SUMMARY
December was marked by a continuation of November’s volatility. After a strong start to the month, markets weakened mid-month (reflecting renewed debate around valuations and the sustainability of Artificial Intelligence-related spending) before recovering some ground into year end. The Fund likewise delivered negative returns as investors took profits from several of the prior month’s top performing stocks.
Seb Beloe (Managing Director, Foresight Capital Management and Group Sustainability) examines whether the “Implementation COP” delivered on expectations – looking at progress on fossil fuel phase-out, adaptation, nature-based solutions, and renewables. Seb also explores how private capital can help bridge the financing gaps that remain to turn commitments into real progress.








COMMENTARY
Market Review
Global equity markets ended 2025 on a constructive note, although December itself was marked by a continuation of November’s volatility. After a strong start to the month, markets weakened through mid-December before recovering some ground into year end.
In early December the US Federal Reserve delivered its third consecutive rate cut, taking the policy rate range to 3.50% – 3.75%. Accompanied by messaging that policy was becoming more finely balanced as growth moderated, the move initially supported equity markets and helped lift several regions to fresh highs.
As the month progressed, however, sentiment became more unsettled, reflecting renewed debate around valuations and the sustainability of Artificial Intelligence (AI)-related spending. Given the heavy weighting of technology stocks in global indices, this shift quickly translated into broader market weakness, most notably in the US. However, markets stabilised towards the back end of the month as market leadership broadened to include financials, industrials, healthcare and commodity-linked sectors.
Over the month, there was a continuation of the blitz of policy moves against sustainability.
On 17 December, plans were announced to dismantle the National Centre for Atmospheric Research (NACR), a key government academic agency studying earth science, by the Trump administration in the US. A few days later, the administration suspended the leases of five large offshore windfarms already under construction on the US East Coast. This arbitrary move cast a chill over investor confidence. But, with burgeoning demand and the cost of clean energy continuing to fall, the move seems unlikely to halt development in the longer term.

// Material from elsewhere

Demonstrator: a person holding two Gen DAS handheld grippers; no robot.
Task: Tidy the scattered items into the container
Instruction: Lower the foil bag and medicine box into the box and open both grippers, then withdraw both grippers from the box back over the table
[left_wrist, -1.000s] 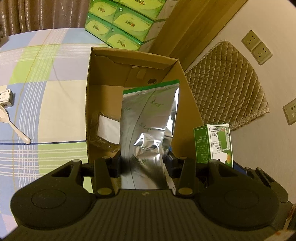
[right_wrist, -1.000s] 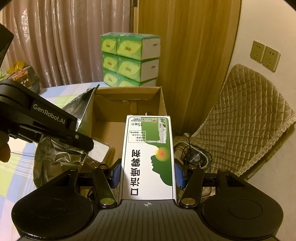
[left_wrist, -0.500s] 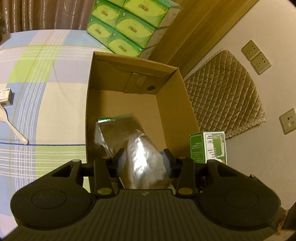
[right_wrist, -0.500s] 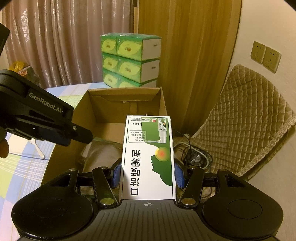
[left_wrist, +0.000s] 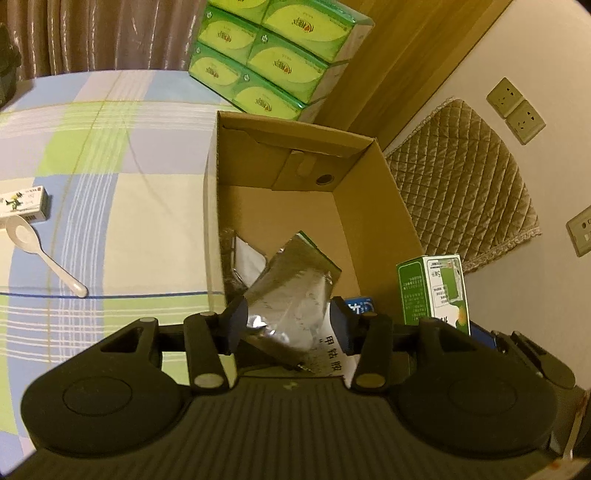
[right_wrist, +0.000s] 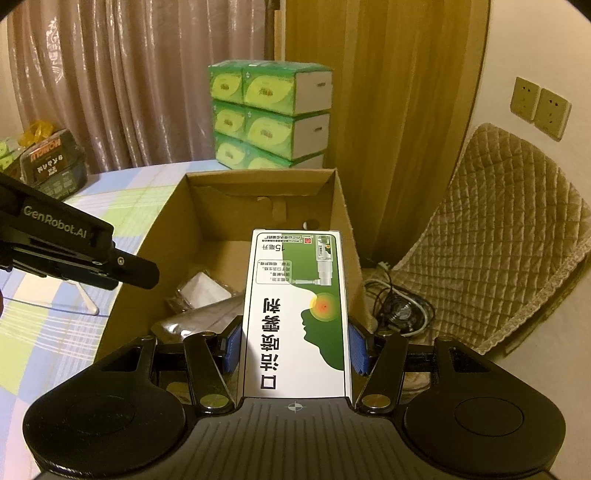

At the same time, the European Union also dropped its 2035 combustion engine ban, which would have seen carmakers completely phase out the technology by that date. However, this news wasn’t as bad as the headlines suggested: instead of a 100% reduction, the mandate is now for a 90% reduction by that date. The phasing out of the technology has therefore only been slightly slowed.
Fund Review
The Fund returned -2.3% over the month compared to the MSCI World Index which returned -0.9%.
December saw a partial reversal of November’s strength, as investors took profits from several top performing stocks in the prior month, with Globus Medical and Steris giving back some recent outperformance. As a result, the largest negative contribution came from the Health theme, which also includes the single largest detractor in the portfolio, Agilent. With an October year end, the company reports outside the regular cycle, and reported its 2025 year during December. Despite solid top line growth, investors focused on signs of gross margin compression in key segments and relatively cautious FY26 guidance.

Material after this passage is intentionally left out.